Morphogenetic movements of epithelial cells are critical to normal and pathological development of tissues and organs. Characteristically, epithelial cells are tightly connected through several junctional structures and this cohesiveness allows continuous lining in the body. During normal development, epithelial cells can modulate their cohesiveness to acquire diverse morphological forms for their specific functions, such as the thyroid follicles, the kidney tubules or the complex branching and alveolar structures found in the lung, salivary and mammary glands. These supracellular structures are not only determined by the genome of the cells, but are also governed by local molecular signals, such as growth factors, by adhesive interactions of epithelial cells with themselves or other cell types (cell-cell adhesion) or extra-cellular matrix substrates (cell-matrix adhesion) and by their function in the organism (for reviews see Bissel et al. [1] and Gumbiner [2]).
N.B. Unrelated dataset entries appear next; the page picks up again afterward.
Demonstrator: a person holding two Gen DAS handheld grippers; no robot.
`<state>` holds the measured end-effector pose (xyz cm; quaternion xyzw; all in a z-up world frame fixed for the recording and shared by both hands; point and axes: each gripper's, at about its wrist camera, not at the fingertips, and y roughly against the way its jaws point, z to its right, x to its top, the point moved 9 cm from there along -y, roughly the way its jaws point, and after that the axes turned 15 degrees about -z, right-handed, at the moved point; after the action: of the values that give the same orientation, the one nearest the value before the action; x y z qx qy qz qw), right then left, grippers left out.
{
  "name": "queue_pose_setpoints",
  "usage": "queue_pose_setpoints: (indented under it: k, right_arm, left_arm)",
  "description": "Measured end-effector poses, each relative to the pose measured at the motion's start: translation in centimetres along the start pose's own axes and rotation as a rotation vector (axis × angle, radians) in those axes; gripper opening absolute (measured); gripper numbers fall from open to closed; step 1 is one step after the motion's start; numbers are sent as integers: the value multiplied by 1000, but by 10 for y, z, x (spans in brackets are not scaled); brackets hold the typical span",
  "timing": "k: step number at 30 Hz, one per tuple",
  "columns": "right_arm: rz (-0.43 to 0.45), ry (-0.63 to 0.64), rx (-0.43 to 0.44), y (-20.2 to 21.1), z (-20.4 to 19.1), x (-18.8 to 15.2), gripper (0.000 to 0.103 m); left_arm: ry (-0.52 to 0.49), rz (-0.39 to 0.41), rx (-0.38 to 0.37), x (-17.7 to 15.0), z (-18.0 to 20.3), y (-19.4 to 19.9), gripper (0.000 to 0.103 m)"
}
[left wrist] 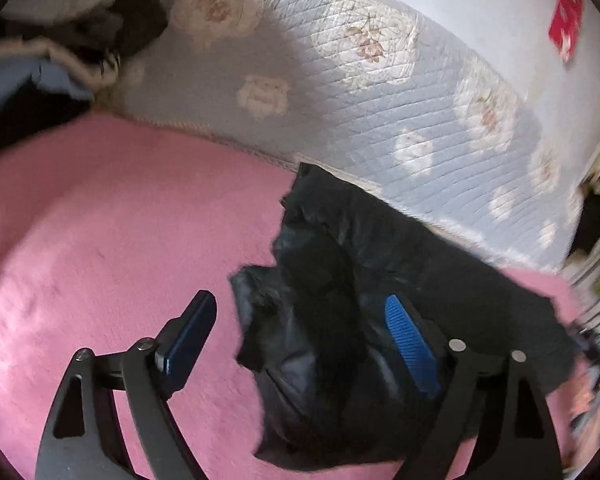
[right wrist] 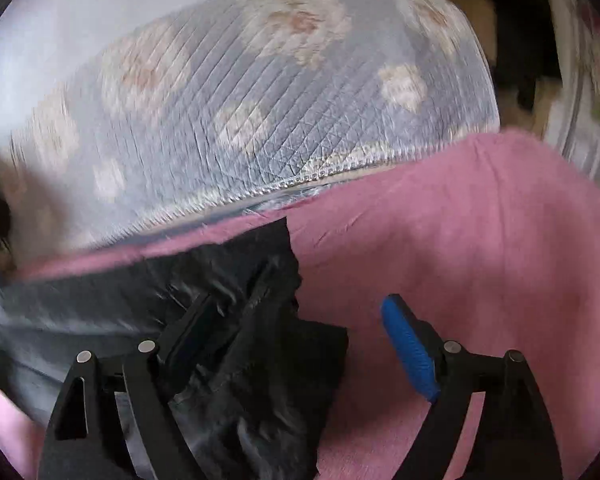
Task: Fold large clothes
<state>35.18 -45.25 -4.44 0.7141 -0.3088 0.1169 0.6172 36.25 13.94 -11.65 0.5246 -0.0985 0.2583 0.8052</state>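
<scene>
A shiny black padded garment (left wrist: 340, 280) lies crumpled on a pink fleece blanket (left wrist: 100, 220). My left gripper (left wrist: 300, 320) stands open above the garment's left edge; its blue-padded fingers (left wrist: 410, 344) press on nothing. In the right wrist view the same black garment (right wrist: 228, 308) lies at the lower left on the pink blanket (right wrist: 460, 240). My right gripper (right wrist: 296, 328) is open over the garment's right edge, with a fold of the cloth lying loose between the fingers and no pad touching it.
A pale blue quilted bedspread with a flower print (left wrist: 360, 80) lies beyond the blanket, also seen as the quilt (right wrist: 240, 100). A heap of dark and grey clothes (left wrist: 80, 32) sits at the upper left. A red patch (left wrist: 566, 16) shows at the upper right.
</scene>
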Motion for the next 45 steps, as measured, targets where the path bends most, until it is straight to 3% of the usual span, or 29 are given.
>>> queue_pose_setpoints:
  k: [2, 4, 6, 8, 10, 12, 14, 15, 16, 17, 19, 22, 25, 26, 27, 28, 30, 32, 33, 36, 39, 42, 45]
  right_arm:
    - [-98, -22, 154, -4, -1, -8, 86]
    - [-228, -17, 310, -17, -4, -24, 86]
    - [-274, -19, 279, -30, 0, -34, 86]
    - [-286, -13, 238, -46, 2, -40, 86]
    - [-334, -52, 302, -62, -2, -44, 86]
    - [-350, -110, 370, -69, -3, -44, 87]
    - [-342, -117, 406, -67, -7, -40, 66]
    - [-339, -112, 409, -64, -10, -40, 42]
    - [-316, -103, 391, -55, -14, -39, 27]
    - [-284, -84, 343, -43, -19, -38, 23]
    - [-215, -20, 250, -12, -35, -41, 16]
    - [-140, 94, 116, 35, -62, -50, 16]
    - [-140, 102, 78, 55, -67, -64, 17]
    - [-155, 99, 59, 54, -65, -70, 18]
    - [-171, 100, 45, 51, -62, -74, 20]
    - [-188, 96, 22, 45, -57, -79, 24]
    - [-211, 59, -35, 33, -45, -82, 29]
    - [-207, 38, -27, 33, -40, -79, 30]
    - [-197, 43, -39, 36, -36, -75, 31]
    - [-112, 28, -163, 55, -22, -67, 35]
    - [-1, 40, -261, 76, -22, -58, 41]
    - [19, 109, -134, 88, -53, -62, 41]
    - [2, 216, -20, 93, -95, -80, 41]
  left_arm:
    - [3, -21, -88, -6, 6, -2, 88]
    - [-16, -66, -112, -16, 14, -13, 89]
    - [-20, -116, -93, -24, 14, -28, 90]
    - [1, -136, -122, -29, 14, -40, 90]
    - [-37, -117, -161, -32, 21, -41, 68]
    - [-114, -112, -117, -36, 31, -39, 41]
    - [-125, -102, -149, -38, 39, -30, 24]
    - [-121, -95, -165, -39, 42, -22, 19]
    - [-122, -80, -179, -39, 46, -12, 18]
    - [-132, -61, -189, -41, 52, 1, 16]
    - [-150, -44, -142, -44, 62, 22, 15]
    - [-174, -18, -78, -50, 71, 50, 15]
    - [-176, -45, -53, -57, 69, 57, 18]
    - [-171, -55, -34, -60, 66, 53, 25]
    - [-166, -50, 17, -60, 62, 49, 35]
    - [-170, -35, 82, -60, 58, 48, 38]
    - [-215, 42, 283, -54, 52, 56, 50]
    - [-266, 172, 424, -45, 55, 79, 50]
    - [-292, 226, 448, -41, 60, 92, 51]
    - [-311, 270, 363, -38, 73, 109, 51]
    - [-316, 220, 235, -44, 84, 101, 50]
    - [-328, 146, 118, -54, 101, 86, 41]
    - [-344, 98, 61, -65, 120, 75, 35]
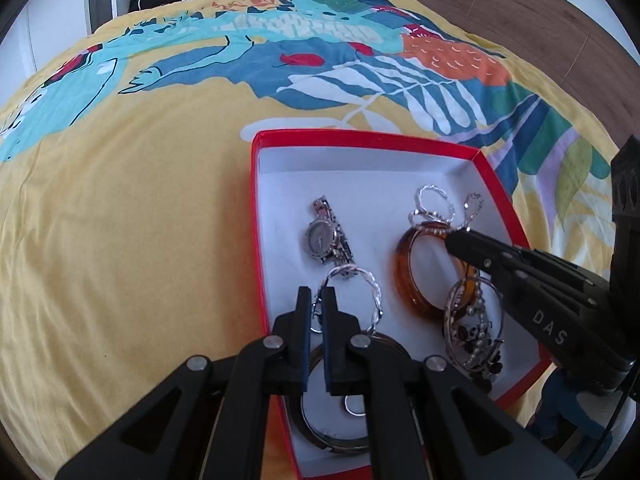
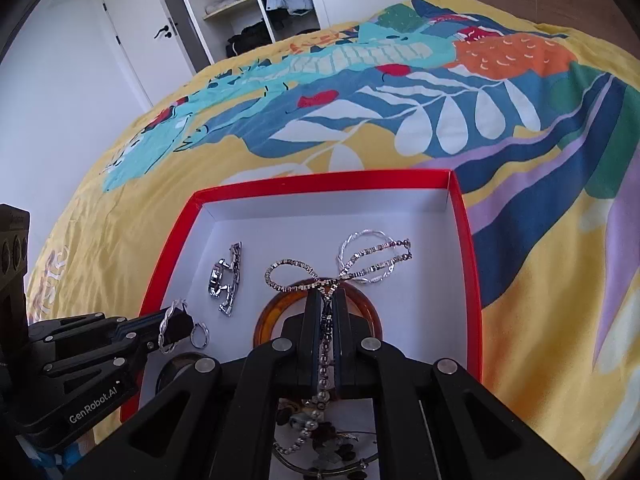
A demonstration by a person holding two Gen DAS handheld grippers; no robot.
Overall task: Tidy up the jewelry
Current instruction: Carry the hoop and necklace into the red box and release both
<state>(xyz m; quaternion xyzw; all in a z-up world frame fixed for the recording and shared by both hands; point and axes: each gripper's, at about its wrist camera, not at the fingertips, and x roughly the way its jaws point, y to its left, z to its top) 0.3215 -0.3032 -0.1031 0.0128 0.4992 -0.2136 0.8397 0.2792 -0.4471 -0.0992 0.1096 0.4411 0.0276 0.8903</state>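
Observation:
A red box (image 1: 360,136) with a white inside lies on the bed and holds jewelry; it also shows in the right wrist view (image 2: 320,182). My left gripper (image 1: 318,294) is shut on a twisted silver hoop (image 1: 370,284), seen too in the right wrist view (image 2: 170,326). My right gripper (image 2: 329,296) is shut on a silver chain (image 2: 352,260) that loops out ahead over an amber bangle (image 1: 404,276). A silver watch (image 1: 326,236) lies in the box's middle. A tangle of beaded bracelets (image 1: 474,332) lies near the right wall.
The box sits on a yellow bedspread (image 1: 120,200) with a blue and teal leaf print. A dark bangle (image 1: 344,440) and a small ring (image 1: 354,406) lie at the box's near end. A wardrobe and a door (image 2: 132,32) stand beyond the bed.

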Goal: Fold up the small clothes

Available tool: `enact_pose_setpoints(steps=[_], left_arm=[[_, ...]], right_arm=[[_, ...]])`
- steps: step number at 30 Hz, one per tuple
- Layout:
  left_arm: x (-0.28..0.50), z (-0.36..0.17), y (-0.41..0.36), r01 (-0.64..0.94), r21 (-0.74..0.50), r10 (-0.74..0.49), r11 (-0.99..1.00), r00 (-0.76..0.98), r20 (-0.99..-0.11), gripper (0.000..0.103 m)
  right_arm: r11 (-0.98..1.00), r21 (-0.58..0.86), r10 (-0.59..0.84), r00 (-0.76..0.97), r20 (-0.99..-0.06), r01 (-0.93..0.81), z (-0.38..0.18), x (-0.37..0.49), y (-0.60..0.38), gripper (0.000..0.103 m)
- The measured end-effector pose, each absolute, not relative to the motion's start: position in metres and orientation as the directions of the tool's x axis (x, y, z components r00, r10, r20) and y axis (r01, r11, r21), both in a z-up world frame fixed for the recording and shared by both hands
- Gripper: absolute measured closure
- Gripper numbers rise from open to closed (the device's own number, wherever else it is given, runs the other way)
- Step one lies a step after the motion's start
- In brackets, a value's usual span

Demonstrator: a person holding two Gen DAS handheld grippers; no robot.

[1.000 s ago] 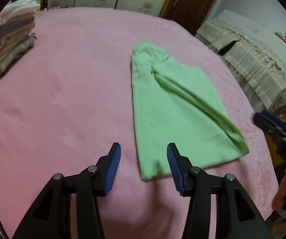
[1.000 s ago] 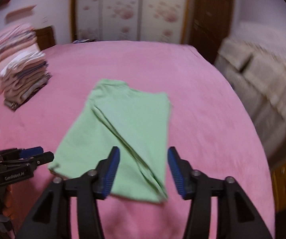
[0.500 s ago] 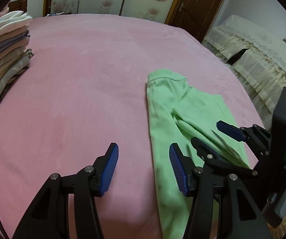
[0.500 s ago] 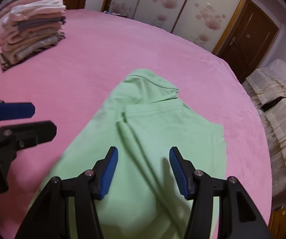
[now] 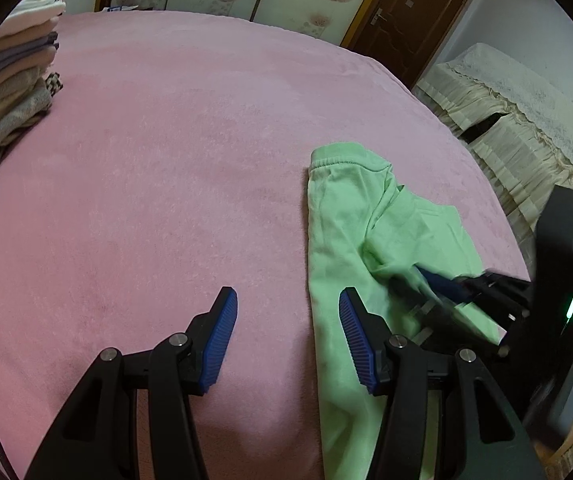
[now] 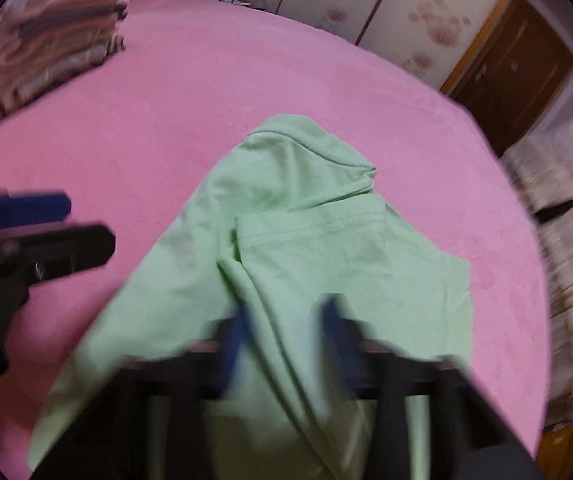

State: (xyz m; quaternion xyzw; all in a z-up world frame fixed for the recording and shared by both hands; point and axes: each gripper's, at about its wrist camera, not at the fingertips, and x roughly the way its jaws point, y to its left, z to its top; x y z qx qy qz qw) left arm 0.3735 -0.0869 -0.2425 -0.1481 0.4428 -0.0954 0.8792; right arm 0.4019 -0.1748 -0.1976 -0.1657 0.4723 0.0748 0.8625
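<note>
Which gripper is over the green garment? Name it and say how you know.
The right gripper: its blurred blue fingers straddle a raised fold of the green garment. The left gripper is open, mostly above the bare pink blanket beside it.

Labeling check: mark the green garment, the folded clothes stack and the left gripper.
green garment (image 6: pixel 318 248), right wrist view, on the flat middle panel.
folded clothes stack (image 5: pixel 10 80), left wrist view, on its side layers.
left gripper (image 5: pixel 288 340), left wrist view, midway between its blue fingertips.
</note>
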Motion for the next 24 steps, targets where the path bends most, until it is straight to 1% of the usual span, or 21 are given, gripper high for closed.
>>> enact_pose_setpoints(steps=[2, 4, 9, 13, 17, 20, 24], left_arm=[[0.374, -0.244, -0.086, 0.044, -0.342, -0.301, 0.939, 0.587, -0.752, 0.051], [0.373, -0.244, -0.088, 0.053, -0.337, -0.302, 0.940, 0.587, -0.751, 0.051], [0.363, -0.246, -0.090, 0.072, -0.351, -0.325, 0.933, 0.587, -0.742, 0.051], [0.358, -0.252, -0.093, 0.075, -0.364, -0.339, 0.928, 0.574, -0.745, 0.051], [0.355, -0.258, -0.099, 0.089, -0.374, -0.358, 0.923, 0.554, -0.752, 0.051], [0.352, -0.261, -0.103, 0.100, -0.366, -0.358, 0.925, 0.546, -0.757, 0.051], [0.351, -0.260, -0.105, 0.103, -0.365, -0.359, 0.926, 0.543, -0.759, 0.051]], right_arm=[[0.960, -0.132, 0.022, 0.534, -0.845, -0.249, -0.191, 0.408, -0.189, 0.098], [0.976, -0.078, 0.049, 0.555, -0.830, -0.203, -0.180, 0.412, -0.207, 0.098], [0.998, 0.039, 0.062, 0.597, -0.800, -0.052, -0.164, 0.419, -0.268, 0.098], [0.995, 0.078, 0.029, 0.605, -0.796, 0.055, -0.166, 0.424, -0.309, 0.098], [0.979, 0.158, 0.053, 0.590, -0.806, 0.128, -0.175, 0.428, -0.345, 0.098], [0.967, 0.162, 0.025, 0.556, -0.830, 0.198, -0.186, 0.433, -0.361, 0.095], [0.947, 0.192, 0.012, 0.570, -0.822, 0.258, -0.185, 0.431, -0.379, 0.092]])
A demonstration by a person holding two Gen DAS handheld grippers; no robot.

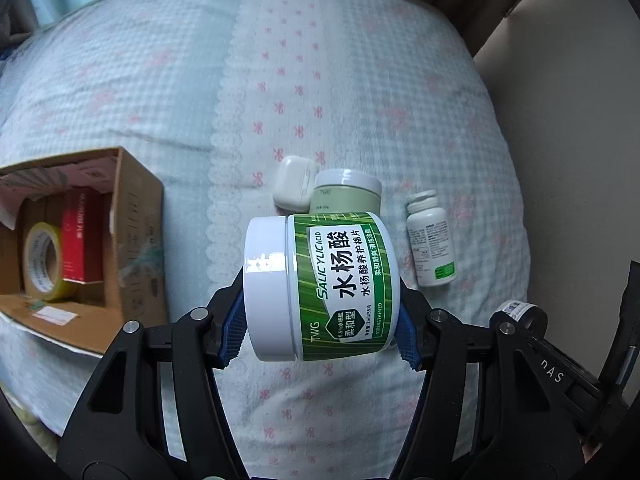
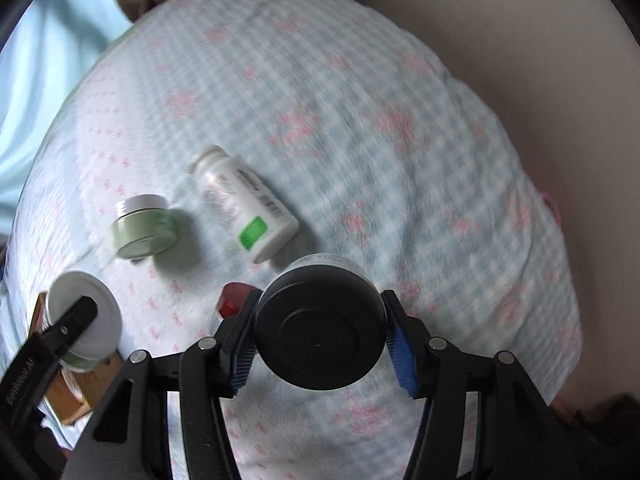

The understanding of deregulated adhesive properties of epithelial cells is of major importance during tumor development, since more than 80% of the human tumors are epithelial in origin. It is assumed that the development of malignant tumors, in particular the transition from benign lesions to invasive, metastatic tumors, is characterized by the ability of a cancerous epithelial cell to overcome cell-cell adhesion and cell-substrate adhesion, and to invade surrounding tissue. Tumoral and metastatic development can therefore be described as the result of deregulated growth and adhesiveness, and increased invasiveness of epithelial cells.